Task objective: A line qualifies if it holds the string "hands". Copy every qualifying line from the records.
____ Exercise input
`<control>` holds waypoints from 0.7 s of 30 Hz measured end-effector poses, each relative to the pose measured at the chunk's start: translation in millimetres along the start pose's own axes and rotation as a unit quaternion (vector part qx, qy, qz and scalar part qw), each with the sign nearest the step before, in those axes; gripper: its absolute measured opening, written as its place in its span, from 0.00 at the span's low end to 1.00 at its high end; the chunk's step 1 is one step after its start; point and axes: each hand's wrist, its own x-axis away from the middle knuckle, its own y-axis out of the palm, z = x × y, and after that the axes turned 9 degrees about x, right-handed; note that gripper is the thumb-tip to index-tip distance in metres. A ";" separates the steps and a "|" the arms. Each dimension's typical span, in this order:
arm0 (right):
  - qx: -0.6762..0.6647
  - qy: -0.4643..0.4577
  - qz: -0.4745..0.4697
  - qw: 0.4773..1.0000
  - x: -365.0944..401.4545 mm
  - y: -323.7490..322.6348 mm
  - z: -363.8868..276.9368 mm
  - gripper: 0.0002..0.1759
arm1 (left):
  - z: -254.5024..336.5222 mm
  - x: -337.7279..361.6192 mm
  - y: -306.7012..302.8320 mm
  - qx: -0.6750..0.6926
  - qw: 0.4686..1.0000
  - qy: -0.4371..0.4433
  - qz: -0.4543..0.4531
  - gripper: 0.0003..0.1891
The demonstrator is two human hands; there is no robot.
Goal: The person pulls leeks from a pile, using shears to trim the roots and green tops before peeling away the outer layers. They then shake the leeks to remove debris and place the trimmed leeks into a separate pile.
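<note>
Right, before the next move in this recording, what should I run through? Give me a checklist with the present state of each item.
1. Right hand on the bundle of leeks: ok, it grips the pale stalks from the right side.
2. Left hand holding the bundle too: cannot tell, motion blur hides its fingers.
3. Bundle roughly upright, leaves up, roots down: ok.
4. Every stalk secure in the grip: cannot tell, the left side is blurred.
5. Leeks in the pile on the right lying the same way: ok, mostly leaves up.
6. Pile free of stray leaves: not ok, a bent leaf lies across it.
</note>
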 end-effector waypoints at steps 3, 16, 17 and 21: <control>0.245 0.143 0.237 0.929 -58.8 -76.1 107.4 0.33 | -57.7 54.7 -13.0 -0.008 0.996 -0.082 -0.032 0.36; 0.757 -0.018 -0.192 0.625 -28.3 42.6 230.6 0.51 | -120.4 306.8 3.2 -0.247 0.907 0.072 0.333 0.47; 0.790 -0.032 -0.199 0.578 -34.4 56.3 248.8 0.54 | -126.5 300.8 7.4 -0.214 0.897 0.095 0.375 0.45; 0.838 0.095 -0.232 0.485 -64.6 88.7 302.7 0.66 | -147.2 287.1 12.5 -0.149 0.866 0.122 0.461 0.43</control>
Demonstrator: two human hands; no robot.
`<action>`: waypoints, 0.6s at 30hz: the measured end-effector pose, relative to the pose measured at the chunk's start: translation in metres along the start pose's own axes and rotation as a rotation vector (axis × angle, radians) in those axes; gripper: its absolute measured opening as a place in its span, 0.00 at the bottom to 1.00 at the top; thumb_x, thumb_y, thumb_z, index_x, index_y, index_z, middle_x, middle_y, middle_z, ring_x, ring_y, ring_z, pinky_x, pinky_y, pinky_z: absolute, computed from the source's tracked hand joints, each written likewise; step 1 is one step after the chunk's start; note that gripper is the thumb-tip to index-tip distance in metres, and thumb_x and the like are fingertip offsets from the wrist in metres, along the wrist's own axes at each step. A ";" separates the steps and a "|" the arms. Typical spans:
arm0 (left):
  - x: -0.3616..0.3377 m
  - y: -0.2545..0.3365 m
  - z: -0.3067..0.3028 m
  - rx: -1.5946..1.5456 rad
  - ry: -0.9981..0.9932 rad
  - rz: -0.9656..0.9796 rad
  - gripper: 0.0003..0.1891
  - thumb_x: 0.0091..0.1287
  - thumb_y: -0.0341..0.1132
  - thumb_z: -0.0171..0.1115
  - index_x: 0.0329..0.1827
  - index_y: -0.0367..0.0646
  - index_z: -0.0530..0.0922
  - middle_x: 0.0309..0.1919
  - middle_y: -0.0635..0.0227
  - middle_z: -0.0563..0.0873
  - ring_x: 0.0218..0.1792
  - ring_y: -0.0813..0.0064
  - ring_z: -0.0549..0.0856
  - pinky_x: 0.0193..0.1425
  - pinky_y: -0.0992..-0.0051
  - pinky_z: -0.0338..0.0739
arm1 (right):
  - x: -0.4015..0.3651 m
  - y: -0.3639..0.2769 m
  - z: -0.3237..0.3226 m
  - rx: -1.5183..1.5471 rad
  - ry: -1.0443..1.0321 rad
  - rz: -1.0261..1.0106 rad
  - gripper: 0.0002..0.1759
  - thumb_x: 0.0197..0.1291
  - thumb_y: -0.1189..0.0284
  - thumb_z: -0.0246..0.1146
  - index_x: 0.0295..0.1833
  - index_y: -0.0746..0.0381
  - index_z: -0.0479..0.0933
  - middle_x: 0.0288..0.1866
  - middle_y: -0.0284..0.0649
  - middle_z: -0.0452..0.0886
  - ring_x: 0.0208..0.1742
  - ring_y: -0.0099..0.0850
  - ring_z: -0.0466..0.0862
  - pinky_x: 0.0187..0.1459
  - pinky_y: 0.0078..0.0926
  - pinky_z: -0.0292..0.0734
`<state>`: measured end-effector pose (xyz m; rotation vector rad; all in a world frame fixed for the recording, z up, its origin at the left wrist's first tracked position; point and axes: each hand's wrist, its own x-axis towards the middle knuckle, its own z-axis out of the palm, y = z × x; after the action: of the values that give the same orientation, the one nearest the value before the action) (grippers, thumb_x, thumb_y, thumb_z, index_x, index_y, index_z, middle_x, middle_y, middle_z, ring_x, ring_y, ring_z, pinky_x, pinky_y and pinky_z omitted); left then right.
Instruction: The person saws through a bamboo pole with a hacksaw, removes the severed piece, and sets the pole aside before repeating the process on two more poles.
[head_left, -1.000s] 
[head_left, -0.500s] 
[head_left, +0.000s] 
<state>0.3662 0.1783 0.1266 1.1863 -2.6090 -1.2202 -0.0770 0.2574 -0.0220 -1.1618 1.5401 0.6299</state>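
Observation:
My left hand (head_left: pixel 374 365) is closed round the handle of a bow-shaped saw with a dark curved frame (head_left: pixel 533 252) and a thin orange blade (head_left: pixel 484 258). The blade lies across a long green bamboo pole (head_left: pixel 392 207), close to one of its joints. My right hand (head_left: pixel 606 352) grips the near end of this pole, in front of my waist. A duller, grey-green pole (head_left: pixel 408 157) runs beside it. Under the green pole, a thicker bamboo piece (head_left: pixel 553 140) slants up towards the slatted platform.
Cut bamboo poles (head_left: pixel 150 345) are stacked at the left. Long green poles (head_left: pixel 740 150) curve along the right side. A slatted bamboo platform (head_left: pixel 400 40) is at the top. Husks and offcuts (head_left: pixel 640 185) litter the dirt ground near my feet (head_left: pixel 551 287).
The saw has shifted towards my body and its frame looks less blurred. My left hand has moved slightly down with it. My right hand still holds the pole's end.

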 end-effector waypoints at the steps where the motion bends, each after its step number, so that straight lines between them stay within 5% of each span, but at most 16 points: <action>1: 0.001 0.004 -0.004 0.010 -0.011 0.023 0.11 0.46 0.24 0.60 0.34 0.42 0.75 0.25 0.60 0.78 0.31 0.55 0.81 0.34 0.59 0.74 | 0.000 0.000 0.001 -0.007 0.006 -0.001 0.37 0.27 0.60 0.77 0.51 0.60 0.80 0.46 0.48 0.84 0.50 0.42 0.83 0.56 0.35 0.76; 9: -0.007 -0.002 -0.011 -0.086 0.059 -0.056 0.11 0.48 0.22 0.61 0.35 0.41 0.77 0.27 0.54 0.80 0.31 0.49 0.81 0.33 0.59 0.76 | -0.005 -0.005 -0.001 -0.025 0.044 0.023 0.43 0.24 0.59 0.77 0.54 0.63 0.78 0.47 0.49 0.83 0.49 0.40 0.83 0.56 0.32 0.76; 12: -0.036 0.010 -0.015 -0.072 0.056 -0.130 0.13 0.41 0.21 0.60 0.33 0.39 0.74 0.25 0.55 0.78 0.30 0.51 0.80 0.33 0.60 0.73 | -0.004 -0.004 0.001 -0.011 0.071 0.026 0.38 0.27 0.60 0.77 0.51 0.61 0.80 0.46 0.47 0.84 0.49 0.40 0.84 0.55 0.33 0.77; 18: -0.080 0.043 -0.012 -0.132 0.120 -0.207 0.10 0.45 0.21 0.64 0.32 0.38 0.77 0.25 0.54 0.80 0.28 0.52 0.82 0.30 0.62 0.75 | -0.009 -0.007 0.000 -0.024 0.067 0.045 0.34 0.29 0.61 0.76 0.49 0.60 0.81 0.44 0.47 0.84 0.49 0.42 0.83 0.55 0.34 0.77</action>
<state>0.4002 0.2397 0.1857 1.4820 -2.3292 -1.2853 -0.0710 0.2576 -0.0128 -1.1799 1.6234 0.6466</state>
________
Your response:
The demonstrator is two human hands; there is no robot.
Demonstrator: two human hands; no robot.

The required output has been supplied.